Land Held for Sale Impairments
We evaluate the net realizable value (fair value less cost to sell) of a land held for sale asset when indicators of impairment are present. Impairments on land held for sale generally represent write downs of these properties to net realizable value based on sales contracts, letters of intent, current market conditions, and recent comparable land sale transactions, as applicable. Absent an executed sales contract, our assumptions related to land sales prices require significant judgment because the real estate market is highly sensitive to changes in economic conditions, and our estimates of sale prices could differ significantly from actual results.
No land held for sale impairments were recognized during the three and six months ended March 31, 2023 and $0.4 million land held for sale impairments were recognized during the three and six months ended March 31, 2022. The fair value of land held for sale inventory is measured on a non-recurring basis and has been determined using unobservable inputs (Level 3). The impairment-date fair value of land held for sale assets that were impaired during the three and six months ended March 31, 2022 was $0.9 million. Refer to Note 9 for further discussion on fair value measurements and fair value hierarchy.
Abandonments
From time-to-time, we may determine to abandon lots or not exercise certain option agreements that are not projected to produce adequate results or no longer fit with our long-term strategic plan. Additionally, in certain limited instances, we are forced to abandon lots due to seller non-performance, or permitting or other regulatory issues that do not allow us to build on those lots. If we intend to abandon or walk away from a property, we record an abandonment charge to earnings for the deposit amount and any related capitalized costs in the period such decision is made.
We recognized $0.1 million and $0.3 million abandonment charges during the three and six months ended March 31, 2023, respectively. We recognized $0.5 million abandonment charges during the three and six months ended March 31, 2022.
Lot Option Agreements
In addition to purchasing land directly, we utilize lot option agreements that enable us to defer acquiring portions of properties owned by third parties and unconsolidated entities until we have determined whether to exercise our lot option. The majority of our lot option agreements require a non-refundable cash deposit or irrevocable letter of credit based on a percentage of the purchase price of the land for the right to acquire lots during a specified period at a specified price. Purchase of the properties under these agreements is contingent upon satisfaction of certain requirements by us and the sellers. Under lot option agreements, our liability is generally limited to forfeiture of the non-refundable deposits, letters of credit or surety bonds, and other non-refundable amounts incurred. If the Company cancels a lot option agreement, it would result in a write-off of the related deposits and pre-acquisition costs, but would not expose the Company to the overall risks or losses of the applicable entity we are purchasing from. We expect to exercise, subject to market conditions and seller satisfaction of contract terms, most of our remaining option agreements. Various factors, some of which are beyond our control, such as market conditions, weather conditions, and the timing of the completion of development activities, will have a significant impact on the timing of option exercises or whether lot options will be exercised at all.
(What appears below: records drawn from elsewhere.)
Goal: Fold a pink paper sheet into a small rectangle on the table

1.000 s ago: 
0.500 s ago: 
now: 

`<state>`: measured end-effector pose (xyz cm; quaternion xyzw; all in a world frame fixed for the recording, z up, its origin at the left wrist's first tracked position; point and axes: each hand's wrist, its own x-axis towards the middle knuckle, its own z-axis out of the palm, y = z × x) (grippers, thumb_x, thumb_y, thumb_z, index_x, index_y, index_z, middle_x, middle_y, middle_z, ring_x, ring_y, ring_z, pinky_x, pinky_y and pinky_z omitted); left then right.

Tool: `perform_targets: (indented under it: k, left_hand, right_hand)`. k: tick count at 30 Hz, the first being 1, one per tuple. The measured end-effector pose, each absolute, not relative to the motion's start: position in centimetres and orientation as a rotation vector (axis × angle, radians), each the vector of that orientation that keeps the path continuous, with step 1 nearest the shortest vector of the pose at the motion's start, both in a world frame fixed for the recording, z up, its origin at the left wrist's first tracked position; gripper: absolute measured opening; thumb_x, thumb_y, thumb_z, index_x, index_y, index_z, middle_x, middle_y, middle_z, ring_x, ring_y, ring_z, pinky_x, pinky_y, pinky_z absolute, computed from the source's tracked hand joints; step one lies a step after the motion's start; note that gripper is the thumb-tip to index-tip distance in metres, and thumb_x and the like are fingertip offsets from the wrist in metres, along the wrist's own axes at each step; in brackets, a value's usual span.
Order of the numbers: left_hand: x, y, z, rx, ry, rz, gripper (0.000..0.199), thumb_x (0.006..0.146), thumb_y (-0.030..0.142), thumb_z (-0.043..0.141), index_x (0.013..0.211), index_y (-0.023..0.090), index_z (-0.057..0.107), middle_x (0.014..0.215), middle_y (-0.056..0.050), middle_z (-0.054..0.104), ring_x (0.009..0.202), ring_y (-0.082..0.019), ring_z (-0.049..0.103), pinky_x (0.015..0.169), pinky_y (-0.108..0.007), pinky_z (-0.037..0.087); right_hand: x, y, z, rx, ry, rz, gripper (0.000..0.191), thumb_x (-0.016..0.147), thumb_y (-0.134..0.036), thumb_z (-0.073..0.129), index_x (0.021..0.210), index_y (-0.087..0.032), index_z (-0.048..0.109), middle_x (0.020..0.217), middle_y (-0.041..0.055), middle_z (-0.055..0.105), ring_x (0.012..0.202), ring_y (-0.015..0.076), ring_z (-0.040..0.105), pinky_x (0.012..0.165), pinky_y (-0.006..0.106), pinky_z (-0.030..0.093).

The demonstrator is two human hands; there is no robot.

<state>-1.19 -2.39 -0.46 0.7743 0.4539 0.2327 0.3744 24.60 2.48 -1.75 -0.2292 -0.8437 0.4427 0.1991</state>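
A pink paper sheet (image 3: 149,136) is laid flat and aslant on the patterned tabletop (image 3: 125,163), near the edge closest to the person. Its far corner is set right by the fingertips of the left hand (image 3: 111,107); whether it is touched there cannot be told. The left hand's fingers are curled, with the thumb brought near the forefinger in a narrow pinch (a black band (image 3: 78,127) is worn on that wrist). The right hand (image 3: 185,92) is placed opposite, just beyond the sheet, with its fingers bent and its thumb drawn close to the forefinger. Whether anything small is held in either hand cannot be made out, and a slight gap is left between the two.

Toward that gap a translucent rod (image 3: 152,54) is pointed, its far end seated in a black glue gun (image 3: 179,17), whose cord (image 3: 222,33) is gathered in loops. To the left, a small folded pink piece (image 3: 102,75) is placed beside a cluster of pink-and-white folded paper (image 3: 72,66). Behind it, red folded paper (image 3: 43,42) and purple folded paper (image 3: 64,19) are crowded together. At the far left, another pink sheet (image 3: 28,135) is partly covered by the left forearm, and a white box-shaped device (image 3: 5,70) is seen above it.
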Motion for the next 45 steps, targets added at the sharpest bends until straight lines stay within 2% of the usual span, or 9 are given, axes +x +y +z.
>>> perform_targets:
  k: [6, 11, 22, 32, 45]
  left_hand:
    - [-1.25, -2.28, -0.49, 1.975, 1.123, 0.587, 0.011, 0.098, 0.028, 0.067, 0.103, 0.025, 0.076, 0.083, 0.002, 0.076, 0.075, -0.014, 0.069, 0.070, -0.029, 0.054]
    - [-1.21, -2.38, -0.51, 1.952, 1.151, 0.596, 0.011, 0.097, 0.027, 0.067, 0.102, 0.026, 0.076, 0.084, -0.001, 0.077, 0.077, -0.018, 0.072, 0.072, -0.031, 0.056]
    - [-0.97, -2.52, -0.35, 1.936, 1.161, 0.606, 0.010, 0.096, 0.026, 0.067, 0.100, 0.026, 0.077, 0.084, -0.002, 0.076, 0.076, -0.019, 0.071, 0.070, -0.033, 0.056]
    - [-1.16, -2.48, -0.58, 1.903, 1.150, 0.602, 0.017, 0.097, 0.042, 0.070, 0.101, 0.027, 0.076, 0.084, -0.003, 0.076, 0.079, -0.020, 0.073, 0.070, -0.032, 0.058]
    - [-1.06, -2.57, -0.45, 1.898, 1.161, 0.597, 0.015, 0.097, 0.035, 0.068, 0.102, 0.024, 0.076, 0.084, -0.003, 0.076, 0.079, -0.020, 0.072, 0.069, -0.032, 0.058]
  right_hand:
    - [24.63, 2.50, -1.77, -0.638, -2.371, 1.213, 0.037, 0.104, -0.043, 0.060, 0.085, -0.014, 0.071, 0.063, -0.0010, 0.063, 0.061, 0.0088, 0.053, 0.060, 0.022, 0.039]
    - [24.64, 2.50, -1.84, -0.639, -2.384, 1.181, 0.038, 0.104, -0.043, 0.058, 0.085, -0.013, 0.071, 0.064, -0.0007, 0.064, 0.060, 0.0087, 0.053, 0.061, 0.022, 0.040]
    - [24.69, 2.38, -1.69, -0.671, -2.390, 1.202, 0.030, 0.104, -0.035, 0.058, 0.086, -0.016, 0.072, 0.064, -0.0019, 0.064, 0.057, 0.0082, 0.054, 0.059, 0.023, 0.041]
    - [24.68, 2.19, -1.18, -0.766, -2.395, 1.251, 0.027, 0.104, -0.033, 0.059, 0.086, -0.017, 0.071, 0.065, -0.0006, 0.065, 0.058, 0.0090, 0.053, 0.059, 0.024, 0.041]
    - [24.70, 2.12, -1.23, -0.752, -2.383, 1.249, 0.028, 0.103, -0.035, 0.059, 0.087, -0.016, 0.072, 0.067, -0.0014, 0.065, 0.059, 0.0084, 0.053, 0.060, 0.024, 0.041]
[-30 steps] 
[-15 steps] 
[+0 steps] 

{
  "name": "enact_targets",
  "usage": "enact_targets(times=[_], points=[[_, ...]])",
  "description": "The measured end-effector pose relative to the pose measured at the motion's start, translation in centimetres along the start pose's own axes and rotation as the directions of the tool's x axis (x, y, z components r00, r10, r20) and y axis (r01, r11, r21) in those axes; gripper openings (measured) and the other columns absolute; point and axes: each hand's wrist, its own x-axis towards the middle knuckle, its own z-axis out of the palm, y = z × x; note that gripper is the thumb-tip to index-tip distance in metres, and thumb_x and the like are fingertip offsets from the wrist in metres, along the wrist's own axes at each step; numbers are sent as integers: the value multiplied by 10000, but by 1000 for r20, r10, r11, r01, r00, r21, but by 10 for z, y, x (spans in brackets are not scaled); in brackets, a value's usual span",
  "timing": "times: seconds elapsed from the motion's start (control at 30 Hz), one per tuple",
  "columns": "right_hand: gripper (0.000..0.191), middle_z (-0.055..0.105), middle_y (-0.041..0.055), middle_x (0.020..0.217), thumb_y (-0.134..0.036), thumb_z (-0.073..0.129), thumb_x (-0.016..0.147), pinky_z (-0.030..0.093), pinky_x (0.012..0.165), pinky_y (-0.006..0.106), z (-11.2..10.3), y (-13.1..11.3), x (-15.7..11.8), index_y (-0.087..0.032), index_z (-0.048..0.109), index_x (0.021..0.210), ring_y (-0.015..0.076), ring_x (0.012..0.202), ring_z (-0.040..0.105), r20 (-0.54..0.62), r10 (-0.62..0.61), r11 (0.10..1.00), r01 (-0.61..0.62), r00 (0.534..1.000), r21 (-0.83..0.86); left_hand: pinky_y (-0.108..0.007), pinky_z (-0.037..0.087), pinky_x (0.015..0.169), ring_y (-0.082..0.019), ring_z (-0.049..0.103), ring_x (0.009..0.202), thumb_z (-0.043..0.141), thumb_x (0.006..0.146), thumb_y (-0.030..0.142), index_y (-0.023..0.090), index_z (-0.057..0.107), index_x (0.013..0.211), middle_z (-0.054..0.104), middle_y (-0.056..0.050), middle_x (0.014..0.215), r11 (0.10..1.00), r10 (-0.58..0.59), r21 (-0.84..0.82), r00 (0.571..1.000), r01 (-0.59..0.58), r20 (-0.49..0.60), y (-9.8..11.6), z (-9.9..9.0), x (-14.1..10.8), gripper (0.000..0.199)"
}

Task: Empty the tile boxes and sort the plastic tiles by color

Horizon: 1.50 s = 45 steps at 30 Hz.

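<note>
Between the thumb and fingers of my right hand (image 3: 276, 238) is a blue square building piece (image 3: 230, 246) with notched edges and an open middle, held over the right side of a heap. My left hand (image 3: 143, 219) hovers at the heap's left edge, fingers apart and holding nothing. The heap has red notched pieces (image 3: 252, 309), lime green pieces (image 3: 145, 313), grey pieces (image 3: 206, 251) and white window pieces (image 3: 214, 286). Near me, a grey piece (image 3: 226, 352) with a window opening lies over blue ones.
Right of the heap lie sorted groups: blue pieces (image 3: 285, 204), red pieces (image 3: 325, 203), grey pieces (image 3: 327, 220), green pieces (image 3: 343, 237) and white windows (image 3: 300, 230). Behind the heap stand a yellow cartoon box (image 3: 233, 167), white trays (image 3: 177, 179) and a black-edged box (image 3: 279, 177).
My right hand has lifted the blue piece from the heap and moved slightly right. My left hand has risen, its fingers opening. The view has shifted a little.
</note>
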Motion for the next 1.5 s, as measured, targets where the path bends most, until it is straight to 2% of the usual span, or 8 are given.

The following table provides a summary of our interests in lot option agreements as of March 31, 2023 and September 30, 2022:
March 31, 2023September 30, 2022
in thousands
Deposits and non-refundable pre-acquisition costs incurred(a)
$152,008 $142,433 
Remaining purchase price if lot option agreements are exercised$789,333 $827,600 
(a) Amount is included as a component of land under development within our owned inventory in the condensed consolidated balance sheet.